Mowat-Wilson Syndrome (MWS) is a rare genetic disorder that may be apparent at birth or later in childhood. It is caused by an abnormality in the ZEB2 gene that is usually the result of a new genetic change (mutation) in the affected person. MWS almost always occurs as a new mutation. This means that in nearly all cases, the gene mutation has occurred at the time of formation of the egg or sperm for that child only, and no other member of the family will be affected. It is usually not inherited from, or “carried” by, a healthy parent. In a very small number of families, more than one child has been affected with MWS.
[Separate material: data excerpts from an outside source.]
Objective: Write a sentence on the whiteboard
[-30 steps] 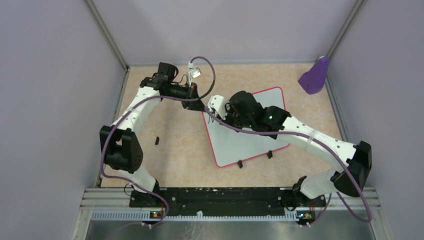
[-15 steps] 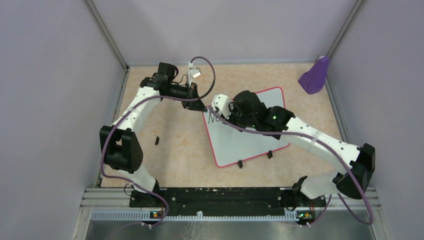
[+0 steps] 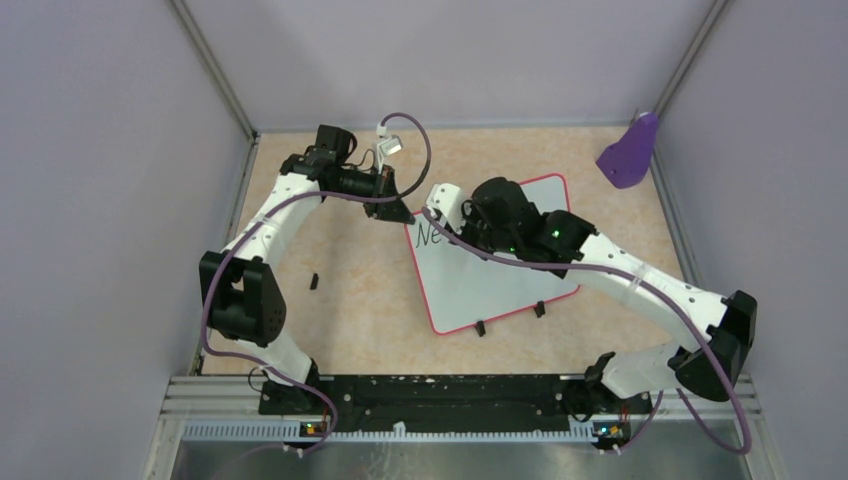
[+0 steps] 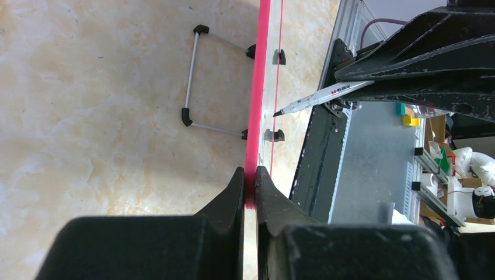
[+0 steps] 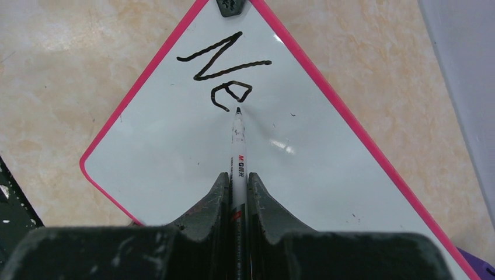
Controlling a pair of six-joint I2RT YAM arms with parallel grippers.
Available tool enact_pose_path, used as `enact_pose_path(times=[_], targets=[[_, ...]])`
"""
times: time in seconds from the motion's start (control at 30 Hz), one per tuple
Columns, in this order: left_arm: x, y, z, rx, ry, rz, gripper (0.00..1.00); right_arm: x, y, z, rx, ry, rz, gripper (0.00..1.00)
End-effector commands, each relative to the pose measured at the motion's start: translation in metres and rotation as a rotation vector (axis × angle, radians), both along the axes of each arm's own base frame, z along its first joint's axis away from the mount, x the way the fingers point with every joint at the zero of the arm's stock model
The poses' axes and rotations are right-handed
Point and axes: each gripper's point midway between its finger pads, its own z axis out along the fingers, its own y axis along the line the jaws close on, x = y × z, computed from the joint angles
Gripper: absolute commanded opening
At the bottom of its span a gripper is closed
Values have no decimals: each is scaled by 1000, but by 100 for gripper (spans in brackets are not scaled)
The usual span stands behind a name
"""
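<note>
Lying on the table (image 3: 340, 250), the whiteboard (image 3: 500, 285) is partly covered from above by the right arm (image 3: 620, 275) — its far-left corner is pinched in the clenched left gripper (image 4: 250, 181). The right gripper (image 5: 238, 186) clasps a marker (image 5: 238, 137), tip at the "e" — the sentence (image 5: 225, 73) reads only "Ne".

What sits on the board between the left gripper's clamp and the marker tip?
Just the sentence so far, "Ne"; the right wrist view shows it.
</note>
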Motion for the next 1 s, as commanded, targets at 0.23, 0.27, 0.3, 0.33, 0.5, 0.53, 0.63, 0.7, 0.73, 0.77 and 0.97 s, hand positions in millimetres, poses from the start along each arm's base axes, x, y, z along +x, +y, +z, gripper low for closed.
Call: enact_pose_path(times=[0.23, 0.27, 0.3, 0.33, 0.5, 0.53, 0.63, 0.7, 0.73, 0.77, 0.97], targets=[[-8, -2, 8, -8, -14, -12, 0, 21, 1, 34, 61, -75, -55, 0], [-7, -2, 8, -8, -15, -12, 0, 21, 1, 32, 58, -73, -56, 0], [-7, -2, 8, -7, -15, -11, 0, 21, 1, 31, 55, -70, -56, 0], [-7, -2, 8, -8, -16, -12, 0, 21, 1, 30, 53, -70, -55, 0], [-7, -2, 8, -8, -15, -13, 0, 18, -1, 22, 37, -55, -52, 0], [-7, -2, 8, -8, -14, -12, 0, 17, -2, 20, 32, -50, -50, 0], [-8, -2, 7, -7, -12, -14, 0, 14, -4, 12, 21, -34, -44, 0], [-7, -2, 7, -6, -12, -13, 0, 12, -5, 6, 12, -20, -43, 0], [-8, -2, 7, -6, -11, -13, 0, 10, -6, 4, 10, -15, -41, 0], [-8, -2, 7, -7, -13, -13, 0, 10, -7, 3, 9, -12, -43, 0], [-8, -2, 7, -6, -12, -13, 0, 6, -12, -2, -1, -1, -46, 0]])
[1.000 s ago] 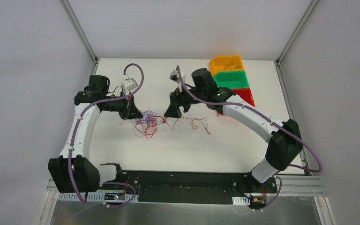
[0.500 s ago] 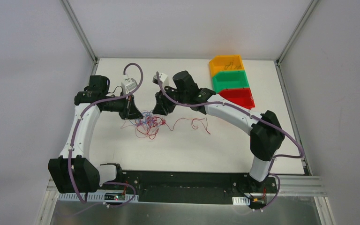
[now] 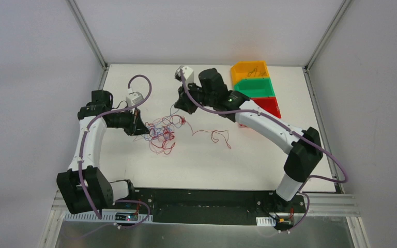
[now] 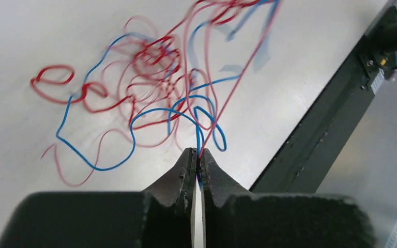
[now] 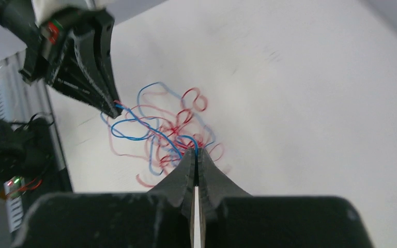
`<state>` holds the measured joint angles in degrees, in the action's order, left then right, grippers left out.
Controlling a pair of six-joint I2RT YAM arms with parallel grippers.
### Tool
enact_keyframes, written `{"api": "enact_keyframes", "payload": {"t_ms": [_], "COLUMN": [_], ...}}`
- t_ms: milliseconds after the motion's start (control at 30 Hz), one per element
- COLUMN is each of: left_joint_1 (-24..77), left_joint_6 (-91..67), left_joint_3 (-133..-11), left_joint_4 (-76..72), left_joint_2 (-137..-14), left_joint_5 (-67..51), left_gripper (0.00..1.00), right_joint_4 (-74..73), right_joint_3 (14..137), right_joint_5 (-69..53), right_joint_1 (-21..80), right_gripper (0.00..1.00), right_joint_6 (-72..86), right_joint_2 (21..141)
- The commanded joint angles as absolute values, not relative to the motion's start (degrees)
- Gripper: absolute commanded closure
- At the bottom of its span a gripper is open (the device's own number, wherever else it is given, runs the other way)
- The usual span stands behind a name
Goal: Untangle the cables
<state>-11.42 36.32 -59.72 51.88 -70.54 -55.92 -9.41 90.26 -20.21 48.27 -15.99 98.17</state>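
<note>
left gripper point(image 4: 197, 152): clamped on strands, cables' point(image 4: 154, 61) left edge
right gripper point(image 5: 196, 151): clamped on strands, their far-right edge
our pull: cables strung between both, so outward

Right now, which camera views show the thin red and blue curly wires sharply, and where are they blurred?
Left wrist view: the thin red and blue curly wires smear toward the top edge but are crisp beside the left gripper. Right wrist view: slightly soft throughout; the right gripper is a dark silhouette. Top view: even light, no glare, wires too fine to separate.
</note>
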Motion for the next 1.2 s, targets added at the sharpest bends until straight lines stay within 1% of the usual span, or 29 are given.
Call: {"api": "enact_keyframes", "payload": {"t_ms": [0,67,100,167,200,300,333,367,400,467,533,600,633,700,767,800,967,1067,1100,1167], "left_joint_1": [-16.58,-16.93,-17.08,-17.64,-18.10,-18.46,-18.46,-18.41,-18.22,-16.17,-12.87,-9.00,-7.87,-7.25,-5.86,-4.15,6.15,10.89,12.38,14.21], "left_joint_6": [42.37,42.66,42.58,41.17,40.14,34.87,31.32,27.13,22.96,11.99,2.83,-3.85,-6.07,-11.88,-13.99,-13.57,-14.70,-15.49,-15.05,-15.27], "left_joint_3": [-58.30,-58.44,-58.52,-59.73,-60.33,-63.95,-64.91,-65.92,-66.67,-66.81,-64.47,-61.85,-61.57,-63.46,-67.19,-67.99,-66.87,-65.58,-65.40,-65.05], "left_joint_4": [53.63,53.69,53.67,53.72,53.63,51.32,49.22,46.38,43.03,33.06,20.47,6.73,3.04,-1.63,-3.11,-3.20,-7.48,-10.87,-11.46,-12.37], "left_joint_2": [-74.35,-75.09,-75.14,-74.60,-74.03,-71.50,-70.59,-69.49,-68.51,-65.68,-62.12,-59.72,-59.79,-62.20,-64.97,-65.27,-64.09,-64.12,-64.26,-65.68], "left_joint_5": [-52.84,-53.02,-53.40,-56.04,-58.76,-67.16,-68.97,-71.03,-72.02,-70.15,-65.28,-60.47,-58.47,-58.32,-60.80,-60.59,-55.45,-52.28,-50.74,-48.62], "left_gripper": [0.92,0.85,0.79,0.62,0.56,0.47,0.41,0.24,0.16,0.12,0.04,0.01,0.01,0.03,0.07,0.08,0.02,0.01,0.02,0.06], "right_joint_4": [-6.72,-6.44,-6.25,-6.06,-6.06,-5.59,-5.81,-6.11,-6.30,-6.33,-6.25,-6.11,-6.07,-6.25,-6.49,-6.50,-5.95,-5.60,-5.69,-5.80], "right_joint_3": [97.55,99.22,100.00,101.46,101.98,103.10,103.69,104.16,104.62,105.23,105.81,106.19,106.17,106.10,105.95,105.95,107.43,109.74,110.59,112.21], "right_joint_5": [-8.41,-9.14,-10.72,-13.59,-15.21,-17.11,-17.85,-18.83,-19.68,-21.44,-22.90,-25.01,-25.60,-27.00,-27.92,-28.39,-27.34,-25.86,-25.72,-25.03], "right_joint_1": [44.72,44.00,43.72,43.45,43.38,43.37,43.35,43.34,43.33,43.34,43.37,43.37,43.37,43.44,43.43,43.49,44.92,45.72,45.97,47.06], "right_gripper": [1.00,1.00,1.00,1.00,1.00,1.00,1.00,1.00,1.00,1.00,1.00,1.00,1.00,1.00,1.00,1.00,1.00,1.00,1.00,1.00], "right_joint_6": [-20.75,-19.73,-18.45,-16.39,-15.42,-12.84,-12.36,-12.18,-11.74,-10.38,-9.02,-8.39,-8.24,-8.10,-7.62,-7.32,-6.38,-5.14,-4.63,-4.15], "right_joint_2": [90.18,89.29,88.86,88.29,88.06,87.74,87.88,87.99,88.04,88.19,88.58,88.90,89.01,88.79,88.60,88.58,89.68,91.15,91.56,92.16]}}
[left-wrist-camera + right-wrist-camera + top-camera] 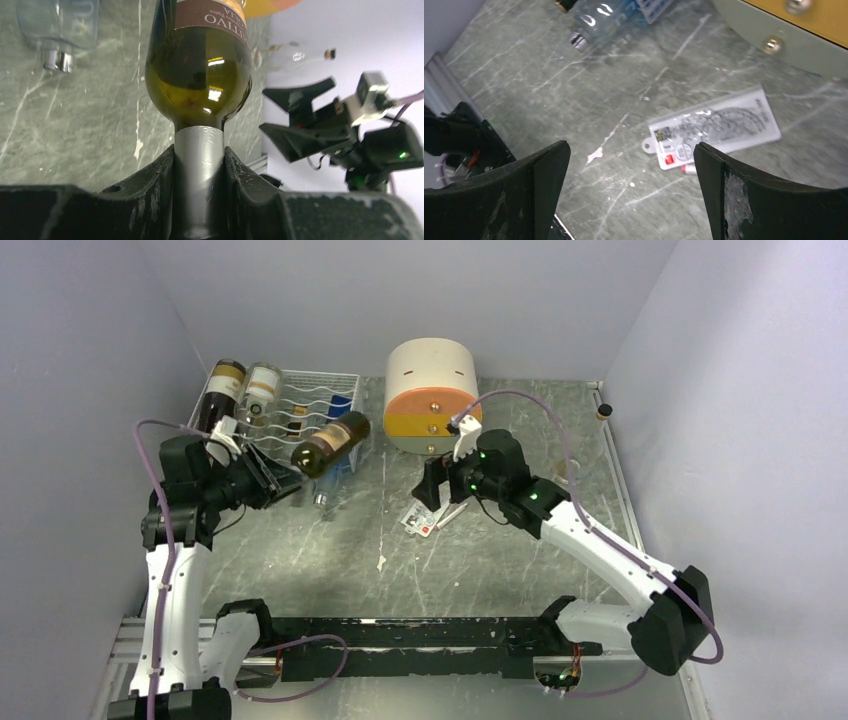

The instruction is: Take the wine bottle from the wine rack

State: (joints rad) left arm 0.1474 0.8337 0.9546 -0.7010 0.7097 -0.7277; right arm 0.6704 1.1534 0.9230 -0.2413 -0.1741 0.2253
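Gripping the wine bottle (332, 443) by its silver-foiled neck, the left gripper (285, 472) has both fingers clamped tight on the foil. Bottle is dark green glass w/ a brown label, held off the table (300, 560) and tilted, base pointing toward the far-right. In the top view its base overlaps the near-right corner of the wine rack (315, 400); can't tell if it touches the wire. Rack sits in the far-left corner of the table, w/ two more bottles (240, 390) lying on its left side. A clear bottle (325, 495) w/ a metal cap lies on the table just off the rack's near edge, under the held one. Round cream-and-orange cabinet (432, 395) stands at the far edge, mid-table, beside the rack. Right gripper (432, 490) hangs near the cabinet's front, jaws spread wide, nothing btwn them. A flat plastic packet (716, 125) lies on the table below it.
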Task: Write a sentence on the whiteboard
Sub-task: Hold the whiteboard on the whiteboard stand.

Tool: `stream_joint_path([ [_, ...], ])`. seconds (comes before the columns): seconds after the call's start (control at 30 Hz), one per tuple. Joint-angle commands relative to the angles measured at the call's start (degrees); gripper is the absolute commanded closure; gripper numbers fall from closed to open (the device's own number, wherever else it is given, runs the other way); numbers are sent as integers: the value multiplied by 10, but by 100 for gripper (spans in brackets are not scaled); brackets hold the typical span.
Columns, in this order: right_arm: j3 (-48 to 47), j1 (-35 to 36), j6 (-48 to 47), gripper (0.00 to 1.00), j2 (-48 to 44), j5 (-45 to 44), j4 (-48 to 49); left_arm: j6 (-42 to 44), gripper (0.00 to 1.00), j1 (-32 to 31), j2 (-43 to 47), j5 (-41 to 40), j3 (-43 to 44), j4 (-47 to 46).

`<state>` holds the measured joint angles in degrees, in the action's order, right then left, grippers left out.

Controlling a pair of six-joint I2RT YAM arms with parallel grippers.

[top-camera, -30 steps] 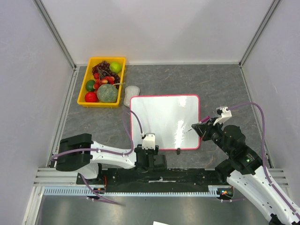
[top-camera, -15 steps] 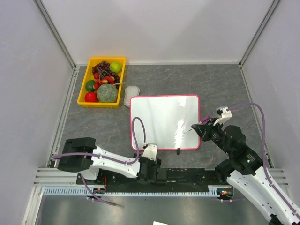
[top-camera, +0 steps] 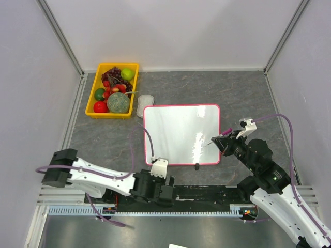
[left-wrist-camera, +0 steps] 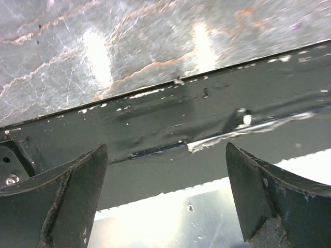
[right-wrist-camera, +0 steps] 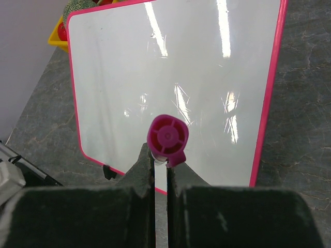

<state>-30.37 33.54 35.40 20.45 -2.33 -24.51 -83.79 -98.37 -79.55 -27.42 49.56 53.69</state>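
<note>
Right wrist view: marker (right-wrist-camera: 166, 135) is pinched by right gripper (right-wrist-camera: 160, 173); whiteboard (right-wrist-camera: 129, 77) is blank; tip contact is judged needed next.

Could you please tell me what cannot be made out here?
- The marker tip: behind its own magenta end in the right wrist view; too small from above.
- Faint strokes on the whiteboard: glare streaks, right wrist view.
- Whiteboard's near edge: partly behind the right gripper, right wrist view.

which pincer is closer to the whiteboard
Right. The right pincer holds a marker at the whiteboard's right edge; the left pincer is off its near edge, over the black rail.
</note>
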Motion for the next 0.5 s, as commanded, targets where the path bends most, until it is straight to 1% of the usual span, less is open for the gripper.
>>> stream_joint_path([
  [0.0,-12,-1,1,100,-7,2,5,41,0,10,98,-67,-20,-23],
  [0.07,-12,-1,1,100,-7,2,4,86,0,22,145,-70,-34,-66],
  [0.13,-13,-1,0,100,-6,1,3,145,0,40,190,-57,-52,-128],
  [0.23,-14,-1,0,100,-2,1,5,229,0,98,237,-7,-75,-211],
  [0.3,-14,-1,0,100,-1,1,4,277,0,141,246,34,-75,-236],
  [0.47,-15,-1,0,100,-3,0,4,375,0,242,232,132,-50,-288],
])
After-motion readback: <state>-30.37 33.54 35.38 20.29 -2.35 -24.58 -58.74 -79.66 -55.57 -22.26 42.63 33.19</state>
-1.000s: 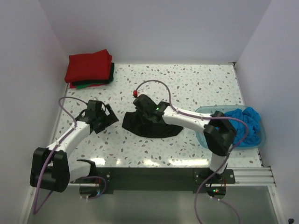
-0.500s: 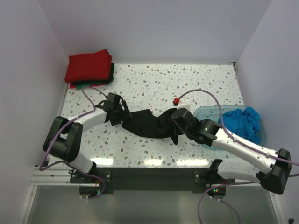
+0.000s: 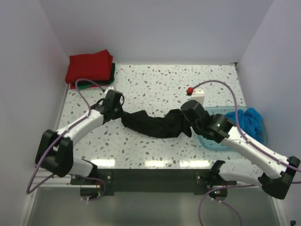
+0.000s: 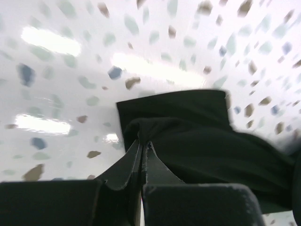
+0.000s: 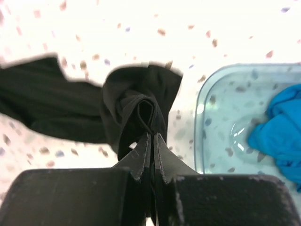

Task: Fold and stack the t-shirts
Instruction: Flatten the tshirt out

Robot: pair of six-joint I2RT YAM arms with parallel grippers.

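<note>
Stretching of the black t-shirt (image 3: 153, 125) is under way. Half a second earlier in the overhead view, the garment was a shorter bunch near the centre of the table (image 3: 188, 84). It is now drawn out into a long, narrow, rumpled band across the middle, because the two grasp points have been carried apart toward 9 o'clock and 3 o'clock.

The left fingers (image 4: 123, 168) are clenched on a gathered fold at the 9 o'clock end of the band. The right fingers (image 5: 133, 162) are clenched on a doubled fold at the 3 o'clock end, just beside the rim of the translucent tub (image 3: 207, 141). In both wrist views black cloth is pinched between tips that are pressed together.

The tub is located at 4 o'clock and contains the bright blue t-shirt (image 3: 247, 123). At 10 o'clock the red t-shirt (image 3: 89, 68) is stacked, folded, on the green t-shirt (image 3: 87, 85).

The change is judged to mean that the garment is tensioned but not yet opened. It is still roped and twisted, and no flat panel is presented. Spreading is therefore judged to be required before any fold is made. Two shirts are counted as finished, one is in hand, and one is waiting.
</note>
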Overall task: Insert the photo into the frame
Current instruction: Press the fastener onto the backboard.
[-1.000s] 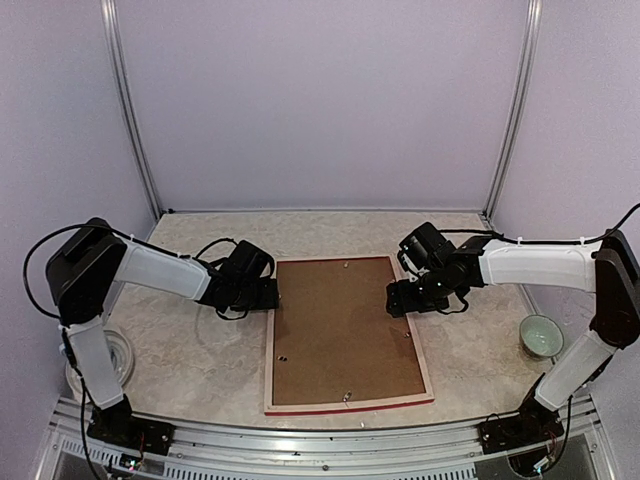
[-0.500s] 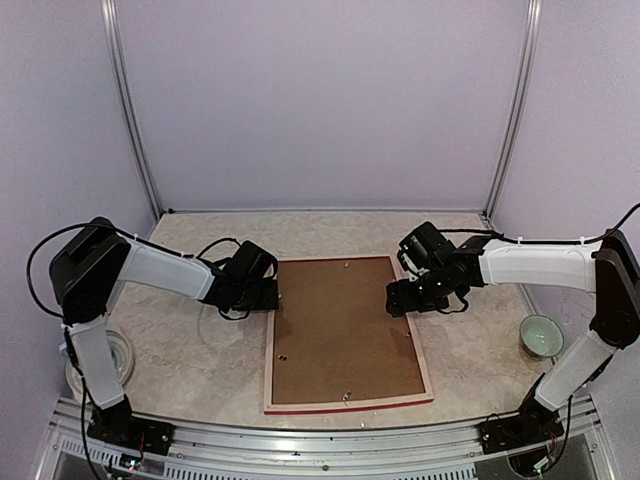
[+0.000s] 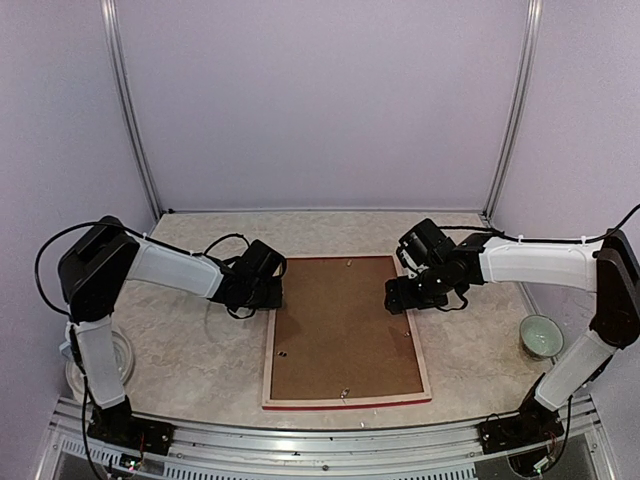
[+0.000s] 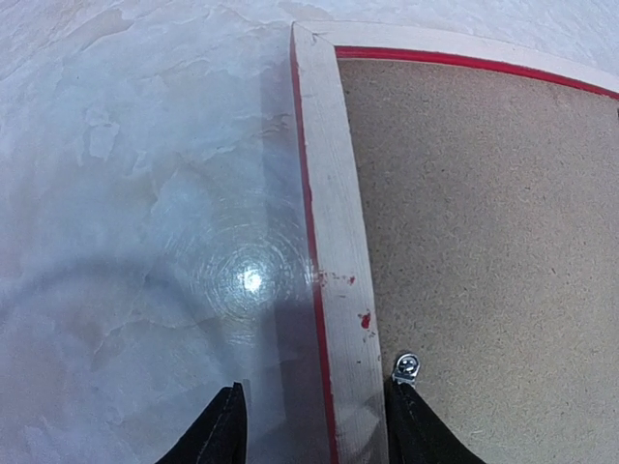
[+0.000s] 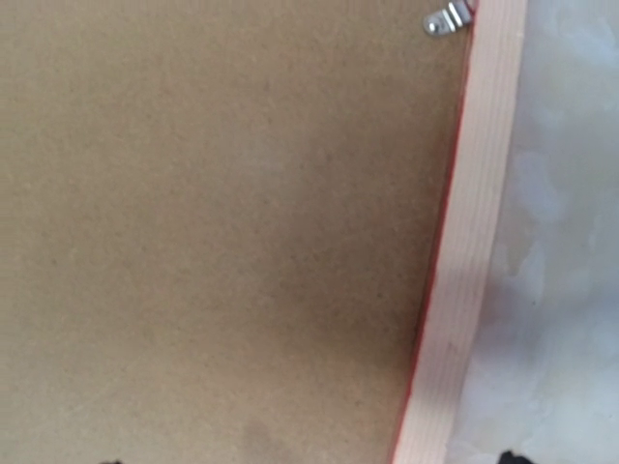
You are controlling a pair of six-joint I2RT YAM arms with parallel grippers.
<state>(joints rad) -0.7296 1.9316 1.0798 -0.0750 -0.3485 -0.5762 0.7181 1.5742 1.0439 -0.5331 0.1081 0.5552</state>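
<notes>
While the top view shows the frame lying face down on the marbled table, we get detail only from the wrist views. The left gripper is spread astride the pale wood left bar. The right gripper is likewise spread at the right bar. We also see the fibrous brown backing board and a small metal clip.

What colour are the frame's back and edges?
Pale wood back, red edges on the frame; left wrist view shows it best.
</notes>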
One rare finding is lack of a spleen, an organ that helps to fight certain types of infections. All individuals with MWS should be checked at the time of diagnosis to see if they have a spleen. This can be done through an ultrasound of the abdomen. Blood testing can sometimes also suggest that the spleen is absent.
MWS affects both males and females, and is estimated to occur in 1 in 50,000-100,000 births. MWS has been described in many different countries and ethnic groups worldwide.
MWS is characterized by distinctive facial features, intellectual disability, and seizures. Other congenital anomalies do occur in some individuals and can include a gastrointestinal disease known as Hirschsprung disease (40-50% of individuals) in which a narrowing of a portion of the colon is present, heart defects, eye defects, kidney abnormalities, male genital abnormalities, short stature, and absence of the area of the brain which connects the two cerebral hemispheres (agenesis of the corpus callosum).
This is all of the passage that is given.